願人とは下級山伏、修行僧のことで、起源は江戸初期といわれる。
明治初年、村内の有産階級の跡継ぎたちが、歌舞使芝居を豪華に公演したのに対抗して、若勢(わかぜ)連中が踊ったのが、現在の願人踊りの原形となったらしい。
踊りは、踊り手四人、唄い手、歌舞伎かつらに白塗りの定九郎と杖を突いたじっちゃ(与一兵衛)、風流傘に豊年満作の文字を大書した御幣(ごへい)を付けささげ持つ音頭上げ、の組み合わせで演じられる。
衣装は、「仮名手本忠臣蔵五段目」の寸劇を演じる2人を除いては、女物の長襦袢を着る。そして、色だすきを十字にして、前だれをかけ、手甲(てっこう)、脚絆(きゃはん)に菅笠を背負って杖を持つ。

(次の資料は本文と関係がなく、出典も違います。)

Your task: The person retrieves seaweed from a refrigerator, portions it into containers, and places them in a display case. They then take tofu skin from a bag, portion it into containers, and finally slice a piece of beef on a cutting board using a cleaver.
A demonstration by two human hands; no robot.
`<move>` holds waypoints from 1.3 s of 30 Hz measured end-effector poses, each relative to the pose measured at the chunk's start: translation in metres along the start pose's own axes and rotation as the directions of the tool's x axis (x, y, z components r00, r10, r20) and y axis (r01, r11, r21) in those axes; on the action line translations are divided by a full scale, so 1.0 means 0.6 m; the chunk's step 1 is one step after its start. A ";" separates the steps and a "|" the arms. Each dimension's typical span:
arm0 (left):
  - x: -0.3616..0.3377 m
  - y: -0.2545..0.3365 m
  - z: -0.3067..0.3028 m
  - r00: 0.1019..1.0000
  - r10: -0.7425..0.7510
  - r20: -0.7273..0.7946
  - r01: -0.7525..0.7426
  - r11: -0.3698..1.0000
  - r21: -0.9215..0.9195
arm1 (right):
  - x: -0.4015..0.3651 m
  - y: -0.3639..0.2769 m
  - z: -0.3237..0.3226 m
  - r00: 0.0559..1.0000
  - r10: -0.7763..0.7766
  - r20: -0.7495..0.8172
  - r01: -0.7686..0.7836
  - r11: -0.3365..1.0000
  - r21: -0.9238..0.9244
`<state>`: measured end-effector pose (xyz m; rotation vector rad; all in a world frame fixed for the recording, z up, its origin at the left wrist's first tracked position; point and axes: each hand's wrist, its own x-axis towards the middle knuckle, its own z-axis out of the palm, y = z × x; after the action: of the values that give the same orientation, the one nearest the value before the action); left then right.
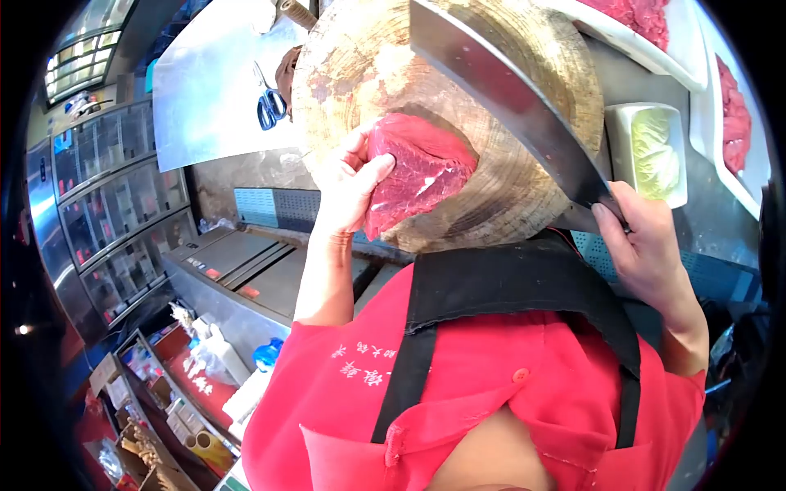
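A piece of raw red meat [426, 168] lies on the round wooden chopping block [344, 61], near its front left part. My left hand [348, 184] grips the left edge of the meat, thumb on top. My right hand [643, 241] is closed around the handle of a large cleaver [512, 102]. The wide blade slants up and left over the right part of the block, apart from the meat, and hides some of the wood beneath it.
Blue-handled scissors [271, 108] lie on the metal surface left of the block. To the right stand a white container with a cabbage [655, 151] and white trays of meat [734, 119]. Grey-lidded units [262, 274] and boxes are at the lower left.
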<state>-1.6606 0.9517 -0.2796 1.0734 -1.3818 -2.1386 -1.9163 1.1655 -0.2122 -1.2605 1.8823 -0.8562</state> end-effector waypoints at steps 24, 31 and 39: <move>-0.069 -0.009 0.005 0.976 0.067 -0.208 0.019 0.922 0.387 | -0.013 0.011 0.034 0.999 -0.019 -0.027 0.017 0.999 -0.051; -0.061 -0.002 0.003 0.991 0.047 -0.129 -0.014 0.969 0.247 | -0.010 0.006 0.033 1.000 0.004 -0.024 -0.006 0.998 -0.059; -0.042 0.009 -0.017 0.996 0.084 0.037 -0.092 0.910 0.404 | -0.012 0.003 0.036 0.999 0.024 -0.022 -0.026 0.996 -0.091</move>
<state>-1.6371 0.9600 -0.2670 1.1090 -1.9028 -1.8438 -1.8973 1.1697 -0.2236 -1.2839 1.9694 -0.7806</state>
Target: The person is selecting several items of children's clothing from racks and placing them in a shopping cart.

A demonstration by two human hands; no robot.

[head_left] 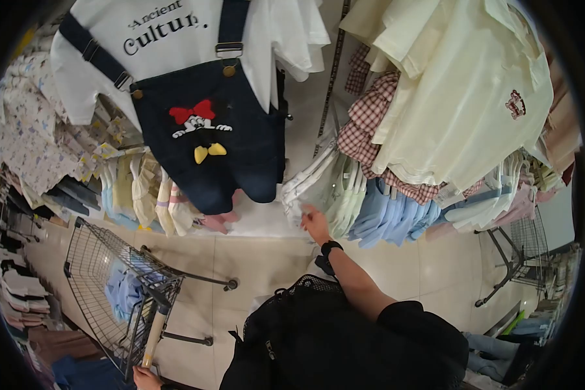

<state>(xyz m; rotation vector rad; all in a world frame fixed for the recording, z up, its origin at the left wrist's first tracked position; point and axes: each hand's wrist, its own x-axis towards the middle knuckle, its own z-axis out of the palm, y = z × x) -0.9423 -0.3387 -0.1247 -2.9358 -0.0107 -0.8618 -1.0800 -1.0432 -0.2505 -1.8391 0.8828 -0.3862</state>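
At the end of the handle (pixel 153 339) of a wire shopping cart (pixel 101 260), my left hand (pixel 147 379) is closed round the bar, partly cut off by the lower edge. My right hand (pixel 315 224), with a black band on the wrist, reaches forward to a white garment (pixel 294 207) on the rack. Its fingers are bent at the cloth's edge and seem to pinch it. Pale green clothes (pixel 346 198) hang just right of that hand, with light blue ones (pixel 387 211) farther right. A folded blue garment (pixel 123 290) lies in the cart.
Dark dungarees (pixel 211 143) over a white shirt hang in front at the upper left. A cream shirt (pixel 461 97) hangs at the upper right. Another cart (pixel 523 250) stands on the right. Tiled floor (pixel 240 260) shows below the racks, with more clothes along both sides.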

神社の境内で奉納を済ませたあとは、町に繰り出し、一日市地区の商店や家々の前で、右手足と左手足を交互に素早いテンポで繰り出す一直踊りを披露し、定九郎が街道で出会った与一兵衛じっちゃから、金を奪い取ろうとするユーモラスな寸劇を演じると観客から笑いがこぼれる。
昭和27年ごろから願人踊りの保存のために、「一日市郷土芸術研究会」を結成、中心になって活動したのが、現在会長を務める小柳克二(こうじ)さん。
小柳さんにとって、昭和46年、東京の国立劇場で願人踊りの公演を行ったことが誇りで、「そのころは、五月五日の例大祭の一カ月ほど前から毎日びっしりと練習をしたものだ」となつかしそうに話してくれた。